Among the results, we identified that the interdisciplinarity inherent to the topics of
Linear Algebra and specific content of engineering or applied constituted an essential
factor for the recognition of mathematical disciplines as theoretical and conceptual
basis. Interdisciplinarity reflected in specific mathematical objects of linear algebra
and practical situations of engineering materials for the formation of conceptual and
general engineer seeking the theoretical foundation and basic justification for the
technological improvement of its area. Based on a scenario and results envisioned in
the dissertation we propose to investigate the cognitive structures involved in the
construction of mathematical object eigenvalue and eigenvector in the initial and final
student education phases in Engineering courses, showing the cognitive schemes in
their mathematical minds. For this, the following issues are highlighted: ( 1 ) What
conceptions (action - process -object- schema ) are evidenced in students after
studying the mathematical object eigenvalue and eigenvector in the initial and final
phases of their academic training courses in Engineering? and ( 2 ) these same
phases, which concept image and concept definition are highlighted in the study of
eigenvalue and eigenvector mathematical object? Substantiated by the theoretical
contributions of Dubinsky (1991), on the APOS Theory and Vinner (1991), about the
concept image and concept definition, we consider the cognitive processes involved
in the construction of mathematical object, identifying the nature of their cognitive
entities portrayed in mathematical mind. The discussion focuses on mathematical
mind both the mathematical structure that is designed and shared by the community
as the design in which each mental biological framework handles such ideas. To do
so, we consider the relationship between the ideas which constitute the APOS theory,
concepts image and definition and some aspects of Cognitive Neuroscience.
Characterized as multiple case studies, data collection covered the speech of
students in engineering courses in various training contexts, established by the
institutions. The analysis of the specific mathematical concept called genetic
decomposition led to this concept, which was proposed by System Dynamic Discrete
problem, described by the difference equation K K x A.x 1 = + , (K = 0,1,2 , ... ) . Based on
the ideas of Stewart (2008) and Trigueros et al. (2012) it was possible to us to
identify some characteristics of showing the different conceptions of the students.
Moreover, we consider some ideas that characterize the concept image and concept
definition according Vinner (1991) and Domingos (2003).

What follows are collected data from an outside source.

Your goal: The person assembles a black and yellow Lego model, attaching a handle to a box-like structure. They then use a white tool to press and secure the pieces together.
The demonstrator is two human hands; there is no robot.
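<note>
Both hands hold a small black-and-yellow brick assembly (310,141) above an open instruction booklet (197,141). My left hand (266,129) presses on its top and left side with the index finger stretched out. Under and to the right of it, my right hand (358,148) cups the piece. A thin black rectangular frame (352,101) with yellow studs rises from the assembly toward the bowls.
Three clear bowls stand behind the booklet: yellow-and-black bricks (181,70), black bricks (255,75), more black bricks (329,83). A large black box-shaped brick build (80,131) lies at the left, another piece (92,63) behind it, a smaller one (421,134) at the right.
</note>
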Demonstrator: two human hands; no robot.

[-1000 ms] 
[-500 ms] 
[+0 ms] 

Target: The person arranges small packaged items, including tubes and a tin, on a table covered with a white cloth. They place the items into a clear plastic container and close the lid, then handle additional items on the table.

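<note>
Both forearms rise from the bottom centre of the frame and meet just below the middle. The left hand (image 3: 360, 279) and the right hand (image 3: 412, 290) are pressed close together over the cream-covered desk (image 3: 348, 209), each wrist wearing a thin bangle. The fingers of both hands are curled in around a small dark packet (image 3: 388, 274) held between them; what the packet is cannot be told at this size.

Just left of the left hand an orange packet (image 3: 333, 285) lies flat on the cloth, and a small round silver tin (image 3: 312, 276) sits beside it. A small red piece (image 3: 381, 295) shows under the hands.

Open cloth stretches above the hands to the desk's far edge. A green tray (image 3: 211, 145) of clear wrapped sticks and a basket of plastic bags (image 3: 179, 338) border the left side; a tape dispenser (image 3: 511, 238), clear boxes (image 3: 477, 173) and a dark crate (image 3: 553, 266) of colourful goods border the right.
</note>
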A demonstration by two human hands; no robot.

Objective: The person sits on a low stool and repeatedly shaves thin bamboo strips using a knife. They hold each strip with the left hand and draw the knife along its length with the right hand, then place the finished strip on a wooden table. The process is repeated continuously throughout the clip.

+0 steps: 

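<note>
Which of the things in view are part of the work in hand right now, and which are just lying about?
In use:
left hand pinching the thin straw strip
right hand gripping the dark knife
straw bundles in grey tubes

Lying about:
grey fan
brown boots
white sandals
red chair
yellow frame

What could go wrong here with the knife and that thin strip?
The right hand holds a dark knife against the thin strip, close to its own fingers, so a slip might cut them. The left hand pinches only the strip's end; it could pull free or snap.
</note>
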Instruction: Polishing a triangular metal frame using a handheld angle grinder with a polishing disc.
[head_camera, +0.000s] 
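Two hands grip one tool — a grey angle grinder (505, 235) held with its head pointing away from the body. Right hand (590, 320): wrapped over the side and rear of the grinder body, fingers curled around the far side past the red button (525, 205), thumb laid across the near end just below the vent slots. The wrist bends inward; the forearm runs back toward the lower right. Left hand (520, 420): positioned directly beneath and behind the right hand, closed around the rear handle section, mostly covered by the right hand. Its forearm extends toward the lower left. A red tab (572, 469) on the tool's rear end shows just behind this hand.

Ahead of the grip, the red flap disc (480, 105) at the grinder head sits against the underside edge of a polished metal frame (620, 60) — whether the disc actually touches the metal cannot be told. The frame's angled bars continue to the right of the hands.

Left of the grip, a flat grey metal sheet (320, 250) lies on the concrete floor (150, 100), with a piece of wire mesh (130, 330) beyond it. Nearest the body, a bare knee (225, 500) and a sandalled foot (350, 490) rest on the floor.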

As a result of our
investigation, we identified that the students of the first case study, at different stages
of training, present the design process and the concept image on an instrumental
level mathematical object eigenvalue and eigenvector. Have students in the second
case, particularly, all of the first phase, and two of the second, showed signs of action
and concept image incipient level. As a student of the second phase, have also
highlighted the design process and the concept image on an instrumental level as the
subject of the first case study. Therefore, we find no significant evolution between the
inherent APOS Theory concepts and the concepts image of the object of study. We
show that all students presented their speeches in relations between the Linear
Algebra course and other courses in the program, such as Numerical Calculation,
Electrical Circuits , Computer Graphics and Control Systems, with lesser or greater
degree of depth and knowledge. We realize that students attach importance to
mathematical disciplines in its formations and seek for a new approach to teaching
that address the relationships between them and the disciplines of Engineering / O objetivo desta pesquisa atrela-se aos resultados obtidos na Dissertação de
Mestrado defendida em setembro de 2008 no Programa de Estudos Pós-Graduados
em Educação Matemática da PUC-SP. Nesta mesma dissertação, questões
relacionadas ao ensino e aprendizagem de Álgebra Linear buscaram responder e
encontrar novas formas de direcionamento e perspectivas de ensino em uma
graduação em Engenharia Elétrica, indagando Por que e Como deve ser lecionada a
disciplina de Álgebra Linear em um curso com este perfil? Dentre os resultados
obtidos, identificou-se que a interdisciplinaridade inerente aos tópicos de Álgebra
Linear e conteúdos específicos ou aplicados da Engenharia constituiu-se de fatores
imprescindíveis para ao reconhecimento das disciplinas matemáticas, como base
teórica e conceitual. A interdisciplinaridade refletida em objetos matemáticos
específicos da Álgebra Linear e situações práticas da Engenharia prima pela
formação do engenheiro conceitual e generalista que busca na fundamentação
teórica e básica a justificativa para o aprimoramento tecnológico de sua área. Com
base no cenário e resultados vislumbrados na defesa da dissertação, propusemonos
investigar as estruturas cognitivas envolvidas na construção do objeto
matemático autovalor e autovetor nas fases inicial e final de formação do aluno dos
cursos de Engenharia, evidenciando os esquemas cognitivos e a mente matemática
dos estudantes, sujeitos de nossa investigação. Para tanto, as seguintes questões
são destacadas: (1) Quais concepções (ação-processo-objeto-esquema) são
evidenciadas nos alunos, após o estudo do objeto matemático autovalor e autovetor
nas fases inicial e final de sua formação acadêmica em cursos de Engenharia?; e (2)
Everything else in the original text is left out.